> [ASSIGNMENT]
Only one stretch of the data below should be repeated: the lines from the line containing "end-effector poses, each" through the line containing "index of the", inclusive, exactly as they are.

> [DATA SECTION]
┏━━

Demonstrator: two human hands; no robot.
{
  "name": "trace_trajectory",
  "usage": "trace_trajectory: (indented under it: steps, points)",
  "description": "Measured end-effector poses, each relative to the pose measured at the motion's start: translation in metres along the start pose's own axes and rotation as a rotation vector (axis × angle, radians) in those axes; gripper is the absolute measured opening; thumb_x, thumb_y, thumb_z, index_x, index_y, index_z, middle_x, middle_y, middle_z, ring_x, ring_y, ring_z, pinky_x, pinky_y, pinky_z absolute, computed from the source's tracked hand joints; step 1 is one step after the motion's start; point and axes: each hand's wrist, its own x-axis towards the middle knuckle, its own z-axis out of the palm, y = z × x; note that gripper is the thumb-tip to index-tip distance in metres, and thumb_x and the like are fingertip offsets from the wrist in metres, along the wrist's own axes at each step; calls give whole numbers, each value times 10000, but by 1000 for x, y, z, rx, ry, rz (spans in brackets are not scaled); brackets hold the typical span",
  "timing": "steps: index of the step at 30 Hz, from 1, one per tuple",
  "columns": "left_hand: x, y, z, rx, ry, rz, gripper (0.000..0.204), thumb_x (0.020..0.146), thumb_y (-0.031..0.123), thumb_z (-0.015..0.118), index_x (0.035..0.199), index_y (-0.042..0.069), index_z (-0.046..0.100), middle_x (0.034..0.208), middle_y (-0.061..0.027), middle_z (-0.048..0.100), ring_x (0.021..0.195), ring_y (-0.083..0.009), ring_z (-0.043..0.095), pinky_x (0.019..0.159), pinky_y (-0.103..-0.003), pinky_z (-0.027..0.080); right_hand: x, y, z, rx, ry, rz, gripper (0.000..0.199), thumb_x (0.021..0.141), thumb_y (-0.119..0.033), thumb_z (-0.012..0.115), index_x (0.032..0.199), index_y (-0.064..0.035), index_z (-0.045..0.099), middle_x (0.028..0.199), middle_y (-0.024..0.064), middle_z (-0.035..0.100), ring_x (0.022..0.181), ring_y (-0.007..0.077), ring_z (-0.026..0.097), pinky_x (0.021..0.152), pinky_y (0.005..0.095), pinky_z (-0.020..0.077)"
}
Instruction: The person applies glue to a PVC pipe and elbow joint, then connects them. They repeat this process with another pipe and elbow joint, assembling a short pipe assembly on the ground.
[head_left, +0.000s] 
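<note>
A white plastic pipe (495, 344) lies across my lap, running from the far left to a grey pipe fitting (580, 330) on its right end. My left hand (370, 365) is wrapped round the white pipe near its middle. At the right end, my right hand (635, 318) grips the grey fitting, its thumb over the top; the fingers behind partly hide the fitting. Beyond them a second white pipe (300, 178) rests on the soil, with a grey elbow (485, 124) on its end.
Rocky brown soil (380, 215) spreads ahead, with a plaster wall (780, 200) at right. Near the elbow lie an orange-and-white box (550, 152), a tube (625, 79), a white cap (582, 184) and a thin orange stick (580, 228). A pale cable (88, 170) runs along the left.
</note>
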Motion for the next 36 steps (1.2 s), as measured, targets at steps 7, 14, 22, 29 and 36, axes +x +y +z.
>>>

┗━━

> [RESULT OF THIS TASK]
  "description": "Measured end-effector poses, each relative to the pose measured at the motion's start: translation in metres along the start pose's own axes and rotation as a rotation vector (axis × angle, radians) in those axes; gripper is the absolute measured opening; thumb_x, thumb_y, thumb_z, index_x, index_y, index_z, middle_x, middle_y, middle_z, ring_x, ring_y, ring_z, pinky_x, pinky_y, pinky_z absolute, computed from the source's tracked hand joints; step 1 is one step after the motion's start; point and axes: each hand's wrist, its own x-axis towards the middle knuckle, its own z-axis out of the palm, y = z × x; note that gripper is the thumb-tip to index-tip distance in metres, and thumb_x and the like are fingertip offsets from the wrist in metres, along the wrist's own axes at each step; calls give whole numbers, each value times 10000, but by 1000 for x, y, z, rx, ry, rz (spans in brackets are not scaled); brackets hold the typical span",
  "timing": "steps: index of the step at 30 Hz, from 1, one per tuple",

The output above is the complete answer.